They didn’t speak any more, reaching the Wright Anything Agency in silence. He opened the door for her with his spare key, and the bells jangled lightly.

“Polly?” Trucy sounded surprised as she was pulling her scarf from the three-boxed closet. She held the fake saw in her other hand, apparently having pulled it from the umbrella holder. Mr. Wright also looked up from the sofa, newspaper across his lap.

“Maya,” he said, but there was a grumble of warning at the back of his throat.

“Don’t worry, Nick, I won’t stay too long. I just wanted to stay the night, like old times!” She tapped her chin. “Well, I mean, you didn’t used to live in the office.”

“No,” he said. “No, I didn’t. Maya, what are you doing with Apollo?”

“He just walked me here, that’s all,” she said defensively. Mr. Wright looked at her, and then looked at Apollo. With a grunt, he tossed away the newspaper.

“Trucy, go upstairs. We need to talk privately for a little bit.”

“Why do I have to go?” Trucy put her hands on her hips. “Daddy, lately you’ve been excluding me from more and more conversations! Don’t I get to talk to Polly, too? We haven’t seen him for a while, and—”

“Trucy.” There was a warning note in Mr. Wright’s voice. Apollo had never seen Mr. Wright so aggressive towards his own daughter, but Trucy only slipped upstairs, a magician’s trick for the scared.

When she was finally gone, Mr. Wright showed Apollo and Maya to the seats, which had been since cleaned off from socks and scarves. Apollo sat next to Maya, and watched as Mr. Wright slowly lumbered back into his seat.

“Nick, we’ve been talking, and Apollo says that he thinks that he’s the real Apollo,” Maya began.

“Then he doesn’t know anything.” Mr. Wright’s eyes were sharper than any of Plum Kitaki’s hidden katanas. But Maya squared off to him, her shoulders set.

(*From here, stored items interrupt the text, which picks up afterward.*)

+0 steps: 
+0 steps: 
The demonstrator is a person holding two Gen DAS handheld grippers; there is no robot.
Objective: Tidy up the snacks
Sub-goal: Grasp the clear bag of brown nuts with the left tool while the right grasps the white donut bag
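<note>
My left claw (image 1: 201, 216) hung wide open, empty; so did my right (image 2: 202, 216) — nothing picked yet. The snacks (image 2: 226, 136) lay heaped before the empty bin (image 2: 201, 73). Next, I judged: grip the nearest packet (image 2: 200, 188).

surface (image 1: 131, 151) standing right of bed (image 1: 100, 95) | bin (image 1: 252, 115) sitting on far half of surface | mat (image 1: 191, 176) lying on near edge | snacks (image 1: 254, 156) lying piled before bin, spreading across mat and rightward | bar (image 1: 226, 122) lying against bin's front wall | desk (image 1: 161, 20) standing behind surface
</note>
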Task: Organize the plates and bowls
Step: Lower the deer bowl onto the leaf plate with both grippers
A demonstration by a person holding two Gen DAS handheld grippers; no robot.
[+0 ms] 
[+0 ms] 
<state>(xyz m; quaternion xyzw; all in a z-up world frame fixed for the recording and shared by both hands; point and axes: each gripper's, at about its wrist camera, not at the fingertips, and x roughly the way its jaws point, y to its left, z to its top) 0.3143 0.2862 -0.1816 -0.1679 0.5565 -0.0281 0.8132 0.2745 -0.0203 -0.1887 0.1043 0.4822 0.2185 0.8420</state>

“Didn’t you say it, too? In the beginning, you thought it might have been him.”

“I shouldn’t have told you.” He lowered his beanie, casting a dark shadow over his eyes. “I was mistaken. The phoenix spirit was new to me.”

“Klavier just isn’t the one. We both know this.”

“Apollo doesn’t remember anything, either,” Mr. Wright said. Apollo felt surprisingly grateful to be insulted by Mr. Wright. Being underestimated by Maya just didn’t feel the same. He suspected it was the ounce of respect that she had actually given him.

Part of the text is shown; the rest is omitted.